Une place méritée et une occasion unique
Pour la première fois de son histoire, Bologne participe à cette compétition. La dernière fois que le club a remporté un trophée, cette épreuve n’existait pas encore. Sa qualification est le fruit direct de son succès en Coupe d’Italie en mai dernier, couronné par une victoire aux tirs au but face à l’Inter en demi-finale vendredi dernier. Di Vaio exprime une fierté palpable, soulignant que les bons résultats enregistrés ces dernières années créent à la fois de la fierté et une obligation de gagner. Pour les joueurs, c’est l’opportunité d’inscrire leur nom dans les annales du club.

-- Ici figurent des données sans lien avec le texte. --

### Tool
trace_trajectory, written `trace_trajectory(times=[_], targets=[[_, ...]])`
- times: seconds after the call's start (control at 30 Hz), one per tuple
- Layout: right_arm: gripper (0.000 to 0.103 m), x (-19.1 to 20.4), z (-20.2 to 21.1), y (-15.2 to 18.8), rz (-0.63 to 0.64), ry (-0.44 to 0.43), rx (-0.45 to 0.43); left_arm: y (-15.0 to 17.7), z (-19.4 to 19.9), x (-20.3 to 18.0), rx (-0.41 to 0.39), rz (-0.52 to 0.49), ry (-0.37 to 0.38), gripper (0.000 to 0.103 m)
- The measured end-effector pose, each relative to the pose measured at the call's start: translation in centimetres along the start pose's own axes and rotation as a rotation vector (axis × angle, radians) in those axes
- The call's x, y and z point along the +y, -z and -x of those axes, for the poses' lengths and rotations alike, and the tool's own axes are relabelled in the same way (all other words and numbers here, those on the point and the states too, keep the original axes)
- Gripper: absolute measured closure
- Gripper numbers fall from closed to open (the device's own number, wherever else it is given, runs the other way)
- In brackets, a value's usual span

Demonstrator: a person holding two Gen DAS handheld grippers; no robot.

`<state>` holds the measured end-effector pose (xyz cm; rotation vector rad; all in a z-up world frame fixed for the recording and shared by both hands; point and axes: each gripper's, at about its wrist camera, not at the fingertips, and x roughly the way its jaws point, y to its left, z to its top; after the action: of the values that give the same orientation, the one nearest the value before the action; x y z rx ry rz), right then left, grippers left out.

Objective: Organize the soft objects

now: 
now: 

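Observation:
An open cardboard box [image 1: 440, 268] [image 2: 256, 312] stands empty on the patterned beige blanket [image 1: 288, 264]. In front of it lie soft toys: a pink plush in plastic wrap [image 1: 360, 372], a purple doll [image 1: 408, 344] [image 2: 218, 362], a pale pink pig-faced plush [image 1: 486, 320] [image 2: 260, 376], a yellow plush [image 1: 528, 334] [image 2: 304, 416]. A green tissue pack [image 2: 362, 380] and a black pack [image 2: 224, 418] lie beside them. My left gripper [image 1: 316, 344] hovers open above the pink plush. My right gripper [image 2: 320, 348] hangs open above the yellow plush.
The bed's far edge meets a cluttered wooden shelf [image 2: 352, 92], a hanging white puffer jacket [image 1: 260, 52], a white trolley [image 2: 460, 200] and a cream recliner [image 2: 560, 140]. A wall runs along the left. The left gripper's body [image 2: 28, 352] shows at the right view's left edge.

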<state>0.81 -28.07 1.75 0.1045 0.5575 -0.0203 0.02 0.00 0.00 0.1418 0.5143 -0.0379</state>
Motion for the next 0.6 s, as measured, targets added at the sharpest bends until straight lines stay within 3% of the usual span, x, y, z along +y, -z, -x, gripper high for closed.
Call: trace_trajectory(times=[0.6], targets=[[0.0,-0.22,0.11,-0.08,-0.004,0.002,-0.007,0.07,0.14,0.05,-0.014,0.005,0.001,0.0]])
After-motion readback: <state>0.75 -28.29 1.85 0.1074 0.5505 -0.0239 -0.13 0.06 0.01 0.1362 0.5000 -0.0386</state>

Italiano, l’architecte du courage
Le directeur sportif attribue une grande part de cette transformation à l’entraîneur Vincenzo Italiano. Son arrivée a marqué un changement de philosophie notable après l’ère Thiago Motta, davantage axée sur la possession. L’adaptation n’a pas été immédiate, mais le technicien a trouvé un groupe réceptif et désireux d’apprendre. Le courage qui caractérise désormais le jeu de Bologne lui est directement imputable. Italiano confirme d’ailleurs sa spécialisation en coupes, puisqu’il dispute sa cinquième finale en quatre ans, un parcours entamé à la Fiorentina avec des finales en Conference League et en Coupe d’Italie.
Le rendez-vous est fixé ce lundi à 20h00 au stade Al-Awwal Park de Riyad. Le vainqueur sera désigné à l’issue du temps réglementaire ou, en cas d’égalité, directement par une séance de tirs au but, sans prolongation. Une page d’histoire est à écrire pour Bologne.